Task objective: Each line below is to be copied exactly; images do not go into the copy.

═══ Data shown ═══

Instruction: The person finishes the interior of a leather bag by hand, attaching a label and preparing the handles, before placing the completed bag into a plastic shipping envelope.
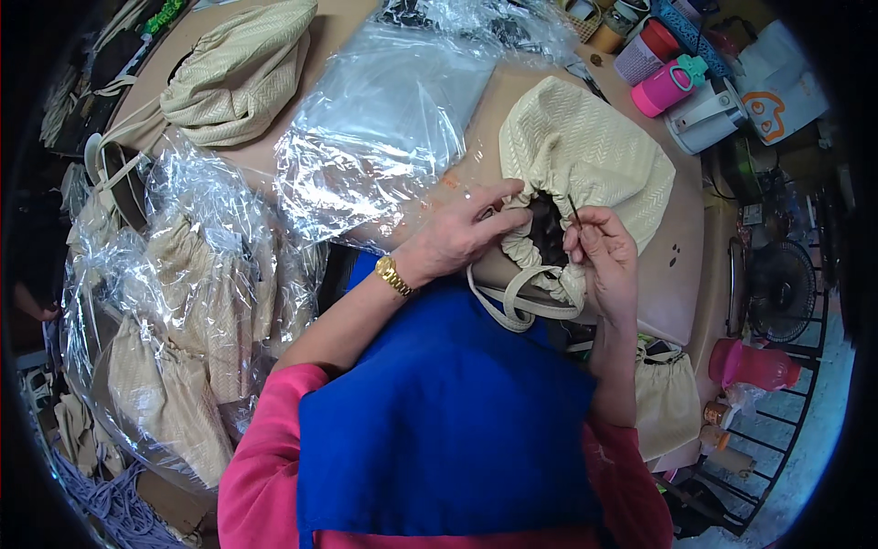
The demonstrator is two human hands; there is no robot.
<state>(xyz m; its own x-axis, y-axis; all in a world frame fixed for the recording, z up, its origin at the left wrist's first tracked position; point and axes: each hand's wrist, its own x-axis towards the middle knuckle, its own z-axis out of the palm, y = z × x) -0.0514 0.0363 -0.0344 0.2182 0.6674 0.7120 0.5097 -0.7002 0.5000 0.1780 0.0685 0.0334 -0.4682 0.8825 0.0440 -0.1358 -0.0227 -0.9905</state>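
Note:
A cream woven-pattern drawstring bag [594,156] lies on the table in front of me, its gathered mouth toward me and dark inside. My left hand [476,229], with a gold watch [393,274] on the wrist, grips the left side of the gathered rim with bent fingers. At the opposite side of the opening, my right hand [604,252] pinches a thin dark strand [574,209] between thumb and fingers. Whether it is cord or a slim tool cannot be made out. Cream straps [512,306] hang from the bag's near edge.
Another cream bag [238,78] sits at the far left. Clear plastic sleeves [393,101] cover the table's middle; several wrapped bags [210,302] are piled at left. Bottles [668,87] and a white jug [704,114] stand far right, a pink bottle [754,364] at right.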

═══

Completed task:
Instruction: The person finishes the interior of a leather bag by hand, attaching a label and preparing the handles, before placing the completed bag into a plastic shipping envelope.
The demonstrator is two human hands; there is no robot.
<state>(xyz m; its own x-axis, y-axis; all in a world frame fixed for the recording, z up, its origin at the left wrist's first tracked position; point and axes: each hand's wrist, its own x-axis towards the middle knuckle, its own z-axis out of the palm, y = z × x) -0.0514 0.0363 -0.0344 0.2182 0.6674 0.7120 0.5097 -0.7002 0.5000 0.1780 0.0685 0.0334 -0.4682 0.8825 0.0440 -0.1358 -0.0227 -0.9905</state>
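Note:
A cream woven-pattern drawstring bag [594,156] lies on the table in front of me, its gathered mouth toward me and dark inside. My left hand [476,229], with a gold watch [393,274] on the wrist, grips the left side of the gathered rim with bent fingers. At the opposite side of the opening, my right hand [604,252] pinches a thin dark strand [574,209] between thumb and fingers. Whether it is cord or a slim tool cannot be made out. Cream straps [512,306] hang from the bag's near edge.
Another cream bag [238,78] sits at the far left. Clear plastic sleeves [393,101] cover the table's middle; several wrapped bags [210,302] are piled at left. Bottles [668,87] and a white jug [704,114] stand far right, a pink bottle [754,364] at right.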

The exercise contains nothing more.